И она наблюдала за ним, пытливо, с опаской, записывая черепаший прогресс того, как Джеймс учился жить с одним здоровым легким и другим, от которого осталась лишь рубцовая ткань.
– Рано или поздно это его убьет, – как-то раз услышал он ее слова.
…После ужина отец ускользнул в пивную, чтобы купить бутылочку бренди, чтобы отметить такое событие.
Составив грязные тарелки в стопку, Джеймс захватил также столовые приборы и соусницу и отнес все на кухню. Мать наполнила раковину водой и натянула на руки желтые резиновые перчатки.
– Позвони брату и поделись с ним этой новостью, – сказала она.
– Позвоню, – сказал Джеймс, – но я хочу рассказать еще кое о чем…
– Он будет очень рад. И напиши бабушке. По телефону с ней лучше не разговаривать.
– Сегодня произошло кое-что еще, – сказал Джеймс, вспоминая тарелку с мясом, свет, отражающийся от меламиновой столешницы, улыбку Мари.
Погрузив грязную посуду в мыльную воду, мать вручила Джеймсу полотенце и сказала, чтобы он вытирал посуду сидя.

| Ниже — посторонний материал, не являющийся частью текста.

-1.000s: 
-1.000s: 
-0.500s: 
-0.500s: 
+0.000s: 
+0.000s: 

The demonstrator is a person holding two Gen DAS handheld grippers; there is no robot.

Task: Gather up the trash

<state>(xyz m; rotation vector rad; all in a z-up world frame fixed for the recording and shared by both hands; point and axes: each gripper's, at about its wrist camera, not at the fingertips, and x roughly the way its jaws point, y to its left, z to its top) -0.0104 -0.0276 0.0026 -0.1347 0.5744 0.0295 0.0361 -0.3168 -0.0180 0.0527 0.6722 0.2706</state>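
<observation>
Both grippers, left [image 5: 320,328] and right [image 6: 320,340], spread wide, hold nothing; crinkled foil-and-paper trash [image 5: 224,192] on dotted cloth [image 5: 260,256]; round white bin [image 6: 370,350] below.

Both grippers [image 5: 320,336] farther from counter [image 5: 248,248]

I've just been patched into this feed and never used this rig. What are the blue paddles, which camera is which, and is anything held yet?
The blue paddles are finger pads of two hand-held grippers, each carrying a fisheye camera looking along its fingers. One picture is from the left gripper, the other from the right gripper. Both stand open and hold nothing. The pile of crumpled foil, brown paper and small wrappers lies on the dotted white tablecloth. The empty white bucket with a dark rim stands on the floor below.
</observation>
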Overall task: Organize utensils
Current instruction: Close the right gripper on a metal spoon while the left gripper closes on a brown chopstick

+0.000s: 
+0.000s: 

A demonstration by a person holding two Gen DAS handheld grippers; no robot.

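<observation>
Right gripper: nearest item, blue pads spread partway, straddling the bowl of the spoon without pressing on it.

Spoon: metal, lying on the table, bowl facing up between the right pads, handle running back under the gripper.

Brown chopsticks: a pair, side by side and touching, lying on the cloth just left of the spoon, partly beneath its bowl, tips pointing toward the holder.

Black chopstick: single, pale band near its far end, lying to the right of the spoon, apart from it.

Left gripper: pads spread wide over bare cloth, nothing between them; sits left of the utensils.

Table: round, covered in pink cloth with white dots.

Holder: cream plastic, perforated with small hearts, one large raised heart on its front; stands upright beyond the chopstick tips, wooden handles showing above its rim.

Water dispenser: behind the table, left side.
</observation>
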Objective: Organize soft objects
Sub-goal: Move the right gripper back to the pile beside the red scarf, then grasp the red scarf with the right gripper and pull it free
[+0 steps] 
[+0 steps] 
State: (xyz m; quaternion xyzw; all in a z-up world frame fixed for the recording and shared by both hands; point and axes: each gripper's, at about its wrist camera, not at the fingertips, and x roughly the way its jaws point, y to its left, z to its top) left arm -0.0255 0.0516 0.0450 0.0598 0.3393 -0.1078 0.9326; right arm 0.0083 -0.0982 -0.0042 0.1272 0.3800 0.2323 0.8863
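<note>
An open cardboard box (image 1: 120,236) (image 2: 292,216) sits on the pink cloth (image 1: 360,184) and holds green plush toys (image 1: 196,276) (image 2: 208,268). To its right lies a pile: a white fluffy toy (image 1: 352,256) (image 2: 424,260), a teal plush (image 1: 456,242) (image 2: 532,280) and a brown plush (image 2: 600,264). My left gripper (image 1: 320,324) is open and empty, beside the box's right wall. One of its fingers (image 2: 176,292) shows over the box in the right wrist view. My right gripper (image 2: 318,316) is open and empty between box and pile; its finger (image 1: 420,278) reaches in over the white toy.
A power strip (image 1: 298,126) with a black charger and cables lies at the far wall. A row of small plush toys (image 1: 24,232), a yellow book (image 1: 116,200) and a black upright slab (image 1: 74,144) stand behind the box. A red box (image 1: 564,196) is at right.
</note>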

Опустившись на стул, Джеймс почувствовал, как же он устал. Мышцы у него ныли, в горле першило от кашля и разговоров. Мать передала ему тарелку; он ее вытер и поставил на стол.
– Мам, я хочу рассказать еще кое о чем, – повторил Джеймс.
– О, да? – сказала мать, однако он понял, что она его не слушает, мысленно перебирая всех тех, с кем поделится радостной новостью.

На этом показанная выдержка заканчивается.